Ello la desasosegaba de tal modo que sucumbió a la tentación de la limpieza. El Gobernador la veía andar de un sitio para otro fisgando en todas partes, cambiando de sitio los objetos y quejándose. «¿Sabes, Juan Antonio, que ayer encontramos cucarachas en el cuarto de Pablito y en el baño? ¡Tuvimos que matarlas a escobazos!». «¡Juan Antonio! ¡Habrá que tomar otra cocinera! No sabe ni abrir una lata de conservas». El Gobernador suspiraba. Pablito arrugaba el entrecejo. La doncella, una muchacha gallega de buena presencia, que se pasaba el día poniendo bolas de naftalina en los armarios, apretaba los puños y decía: «¡Brr…!».

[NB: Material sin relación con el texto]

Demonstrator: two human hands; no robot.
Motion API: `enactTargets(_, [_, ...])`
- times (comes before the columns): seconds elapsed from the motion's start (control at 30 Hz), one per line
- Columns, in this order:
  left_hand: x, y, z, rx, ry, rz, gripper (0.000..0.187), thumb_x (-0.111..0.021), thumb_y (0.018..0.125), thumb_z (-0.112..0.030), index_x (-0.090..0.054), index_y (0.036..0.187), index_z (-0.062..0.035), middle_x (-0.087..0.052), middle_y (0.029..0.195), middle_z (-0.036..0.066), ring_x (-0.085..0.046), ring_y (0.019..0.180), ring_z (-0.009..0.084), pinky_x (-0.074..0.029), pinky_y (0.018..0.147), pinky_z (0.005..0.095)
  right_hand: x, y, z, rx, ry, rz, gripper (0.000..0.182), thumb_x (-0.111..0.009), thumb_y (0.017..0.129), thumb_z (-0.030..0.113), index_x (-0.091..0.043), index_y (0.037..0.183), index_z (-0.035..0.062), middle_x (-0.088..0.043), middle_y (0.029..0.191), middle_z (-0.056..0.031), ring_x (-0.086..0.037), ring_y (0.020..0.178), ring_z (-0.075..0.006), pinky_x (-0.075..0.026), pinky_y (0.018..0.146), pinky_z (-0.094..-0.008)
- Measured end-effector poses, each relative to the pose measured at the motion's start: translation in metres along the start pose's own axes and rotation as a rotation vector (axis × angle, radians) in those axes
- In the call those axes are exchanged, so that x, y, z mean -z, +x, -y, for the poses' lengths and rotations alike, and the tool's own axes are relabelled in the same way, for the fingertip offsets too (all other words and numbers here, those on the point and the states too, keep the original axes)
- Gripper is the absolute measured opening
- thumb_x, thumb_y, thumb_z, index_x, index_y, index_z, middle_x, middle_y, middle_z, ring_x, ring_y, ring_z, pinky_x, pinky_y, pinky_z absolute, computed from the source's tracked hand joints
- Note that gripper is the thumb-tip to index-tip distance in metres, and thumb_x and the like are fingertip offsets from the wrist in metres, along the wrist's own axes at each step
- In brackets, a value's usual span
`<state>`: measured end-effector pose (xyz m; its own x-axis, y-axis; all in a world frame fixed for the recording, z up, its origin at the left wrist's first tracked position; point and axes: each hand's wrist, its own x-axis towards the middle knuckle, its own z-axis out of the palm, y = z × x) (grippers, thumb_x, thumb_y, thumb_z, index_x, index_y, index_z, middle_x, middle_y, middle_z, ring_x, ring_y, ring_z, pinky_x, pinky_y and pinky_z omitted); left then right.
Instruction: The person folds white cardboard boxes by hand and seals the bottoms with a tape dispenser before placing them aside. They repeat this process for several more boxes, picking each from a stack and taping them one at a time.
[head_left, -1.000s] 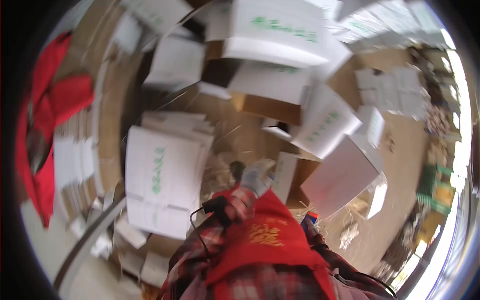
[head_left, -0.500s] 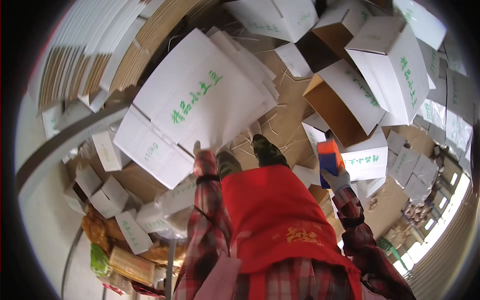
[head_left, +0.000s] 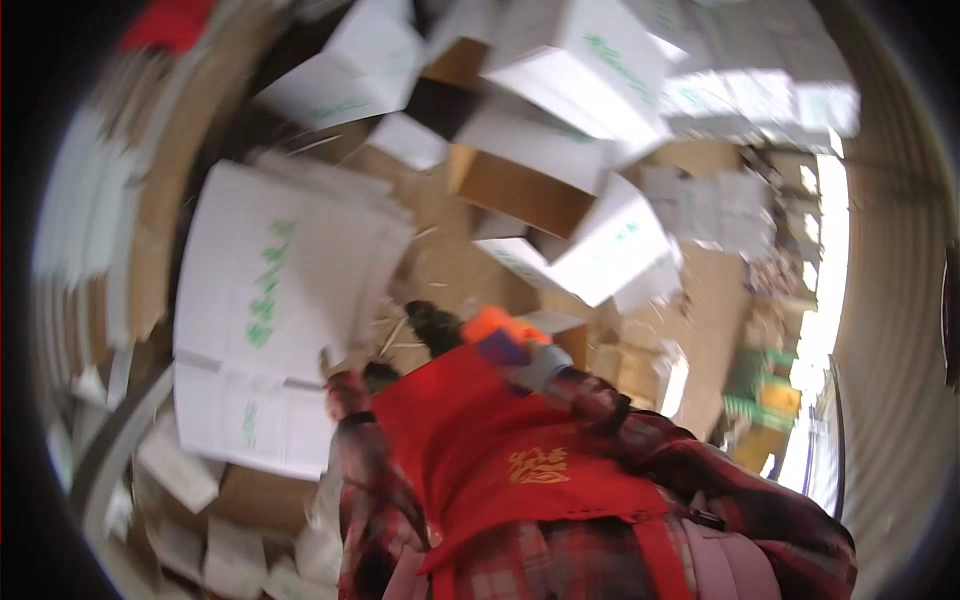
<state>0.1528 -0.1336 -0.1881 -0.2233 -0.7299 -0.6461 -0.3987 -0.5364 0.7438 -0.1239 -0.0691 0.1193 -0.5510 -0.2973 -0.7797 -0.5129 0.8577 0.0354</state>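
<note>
The flattened white cartons [head_left: 235,320], printed with green characters, stand as a fanned stack at the left. My left hand [head_left: 347,395] is closed at their right edge, its thumb near the front face; blur hides the other fingers. In front of the red apron [head_left: 440,415] my right hand [head_left: 540,368], in a pale glove, grips an orange-and-blue hand tool [head_left: 503,328]. Motion smears the tool, and its exact kind cannot be made out.
Opened white boxes [head_left: 560,145] with brown insides lie beyond the tool. A tall stack of folded cardboard [head_left: 75,220] and a curved grey rail [head_left: 110,440] are at the left. Smaller white boxes [head_left: 235,555] sit at the lower left, and green-and-yellow items [head_left: 765,390] at the right.
The view has swung round, shifting the boxes leftward. My right hand has brought the orange-and-blue tool inward, closer to the apron. My left hand stays at the cartons' edge.
</note>
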Motion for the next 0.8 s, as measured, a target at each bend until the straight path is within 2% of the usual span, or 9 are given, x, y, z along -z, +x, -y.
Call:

Sin embargo, el estado de ánimo de María del Mar ofrecía sus ventajas. El viejo refrán: «No hay mal que por bien no venga». Se aguzó su sentido crítico. Se le aguzó hasta tal punto que el Gobernador sacó de él el máximo partido. En orden a sus responsabilidades era aquello preferible a tener al lado un muñeco que dijera que sí, o que lo adulara sistemáticamente. De suerte que el camarada Dávila, que por otra parte quería a su mujer lo mismo que antes, o tal vez más, le consultaba todo, lo grande y lo chico, para afinar la puntería. «¿Crees, María del Mar, que he de llamarle la atención al Delegado de Sindicatos? Me han dicho que cada día llega a la oficina a las diez». «¿Te parece bien que ponga en la sala de espera unas cuantas revistas? ¿No parecerá la casa de un médico?».